2009
01.01

There is a huge amount of mails flowing between different email servers everyday. At the same time, in the real world, in most countries, bandwidth is a measurement of your bill. If you are the host of an email server, you may always want to minimize the bandwidth you use. The trivial solution is to use compression when the server delivers messages. Compression is a very general technique that we use to minimize the storage size of data, there are two main different categories, lossless and lossy. When we compressing email messages, lossless compression must be used to make sure the data is complete after the compression-decompression process.

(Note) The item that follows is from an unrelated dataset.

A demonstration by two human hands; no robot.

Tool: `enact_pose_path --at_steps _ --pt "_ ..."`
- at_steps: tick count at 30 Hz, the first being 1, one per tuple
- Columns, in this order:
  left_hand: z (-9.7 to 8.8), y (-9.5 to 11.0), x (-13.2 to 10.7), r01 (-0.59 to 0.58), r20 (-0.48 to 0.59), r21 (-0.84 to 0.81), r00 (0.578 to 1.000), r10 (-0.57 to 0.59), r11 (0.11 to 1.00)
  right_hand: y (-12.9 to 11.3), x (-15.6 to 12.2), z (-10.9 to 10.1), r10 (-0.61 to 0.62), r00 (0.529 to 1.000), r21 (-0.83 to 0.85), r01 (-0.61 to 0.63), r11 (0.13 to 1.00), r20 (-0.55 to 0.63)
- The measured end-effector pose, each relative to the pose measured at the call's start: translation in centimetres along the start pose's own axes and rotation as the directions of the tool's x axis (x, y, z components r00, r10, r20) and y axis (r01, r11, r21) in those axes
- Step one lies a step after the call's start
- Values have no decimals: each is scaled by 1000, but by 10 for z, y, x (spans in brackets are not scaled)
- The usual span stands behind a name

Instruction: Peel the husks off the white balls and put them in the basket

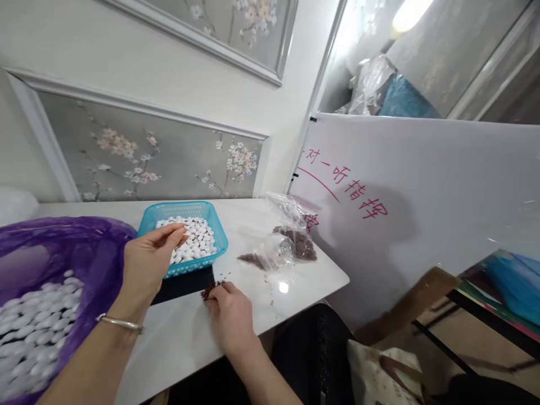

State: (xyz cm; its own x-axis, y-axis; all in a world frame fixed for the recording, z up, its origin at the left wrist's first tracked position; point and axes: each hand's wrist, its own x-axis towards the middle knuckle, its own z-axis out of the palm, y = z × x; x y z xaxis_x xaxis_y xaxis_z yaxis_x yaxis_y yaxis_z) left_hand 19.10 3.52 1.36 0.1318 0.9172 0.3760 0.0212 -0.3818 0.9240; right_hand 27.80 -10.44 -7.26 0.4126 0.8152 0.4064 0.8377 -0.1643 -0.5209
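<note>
My left hand [147, 256] is held over a turquoise plastic basket [223, 247], thumb and index finger pinched together; whatever lies between the fingertips is too small to make out. Inside the basket are many small white oval pieces [196, 239]. On the white table [248, 219], my right hand [232, 315] has its fingers closed at a small heap of reddish-brown bits [207, 292]. A black flat strip [183, 286] lies in front of the basket, between the two hands.
At the left, a purple plastic bag [105, 242] stands open with many white oval pieces [37, 323] in it. Clear plastic bags [301, 239] of brown material lie near the table's right end, by a white board [422, 185]. A cloth bag [386, 374] sits below.
</note>
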Motion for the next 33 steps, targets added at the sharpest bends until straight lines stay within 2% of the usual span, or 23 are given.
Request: enact_pose_path --at_steps 6,9,12,15,19,22,24,26,29,33 --pt "-5 -4 17 -87 136 338 990 43 937 -1 -1 0 -1 1000 -33 1 999 -21" --pt "-7 1 11 -186 184 410 976 119 893 0 -5 -1 -13 1000 -2 13 1000 -24" --pt "-24 13 -2 -237 167 483 970 177 843 3 -11 -3 -14 999 53 16 998 -33" --pt "-63 26 -16 -238 122 558 971 205 795 9 -17 -3 -11 999 130 15 991 -34" --pt "-138 40 -36 -178 26 666 976 216 724 17 -22 -1 -7 1000 210 9 978 -8" --pt "-185 43 -50 -81 7 725 994 110 684 25 -24 2 -12 1000 239 15 971 -15" --pt "-202 41 -58 -49 58 770 998 7 636 29 -24 5 -31 999 245 34 969 -15" --pt "-207 35 -64 -51 125 822 988 -92 567 33 -25 7 -31 999 232 40 972 -41" --pt "-202 24 -71 -57 169 871 968 -187 488 34 -26 7 -7 996 217 26 976 -87" --pt "-191 10 -76 -23 142 883 965 -220 469 28 -25 2 9 998 282 8 959 -60"
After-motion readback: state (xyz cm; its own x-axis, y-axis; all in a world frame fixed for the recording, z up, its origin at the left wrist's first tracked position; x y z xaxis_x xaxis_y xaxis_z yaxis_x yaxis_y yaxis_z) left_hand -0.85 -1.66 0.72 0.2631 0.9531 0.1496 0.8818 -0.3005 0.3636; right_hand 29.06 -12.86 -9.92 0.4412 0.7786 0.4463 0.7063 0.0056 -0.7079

In Request for Comments (RFC), there are few famous lossless compression methods deployed for compressing different protocols (eg. TLS, PPP), they are DEFLATE, Gzip and LZW. Of course, there are still some non-standardized compression methods for protocol.

Email server should use a secure channel when it is delivering sensitive messages. In general, we should use a secure channel when transmitting data in the network. To simplify the procedure, Transport Layer Security (TLS) is one of the way to provide a secure channel during transmission. TLS is a stateful cryptographic protocol to decide the asymmetric key that sender and receiver use during the communication.

Finally, after you reading the long introduction, now I would like to raise a question. If I want to both minimize the bandwidth the transmission used and secure the transmission, I have to compress and encrypt the data before deliver it, what is the difference between compress-encrypt (Compressed data in secure channel) and encrypt-compress (Encrypted data in compression channel)? What are the advantages and disadvantages of these two approach? IMO, compress-encrypt may be more secure because encryption function encapsulated the whole message. Although encrypt-compress is secure, it may expose the length of the message when looking at the compression history. Both required the input block size of compression and encryption be the same, otherwise buffering is required for the transmission. The advantage of encrypt-compress is we can guarantee that the compressing block size is fixed, since in most cases, we use public key encryption method which has block size of 2n bits.

There are some existed compression standard for encryption protocol (eg. TLS compression). Feel free to take a look, may be you can come up some ideas of the advantages and disadvantages of these two different approaches. I am looking forward to have discussion with you on these approaches.

Thoughts, comments, and suggestions are always welcome!

1 comment so far

Add Your Comment
  1. My answer would be compress-and-encrypt.
    In the email scenario above, lossy compression is clearly not an option, and I will hold this assumption for the rest of my reply.

    The reason why compression works is that the plaintext contains redundancy. E.g. there are certain patterns in the text, character frequencies are not uniform, etc.

    On the other hand, a good encryption algorithm should exhibit good diffusion and confusion. In short, it means that encrypted data should be indistinguishable from random noise. It is obvious that this property should hold regardless of the plaintext, otherwise the encryption algorithm is broken.

    Therefore, compress-and-encrypt produces smaller output with no security compromise per se, but encrypt-and-compress is like feeding random noise (whose redundancy is greatly reduced) into the compression algorithm with no obvious security benefit.

    Bouquets or eggs are welcome (o: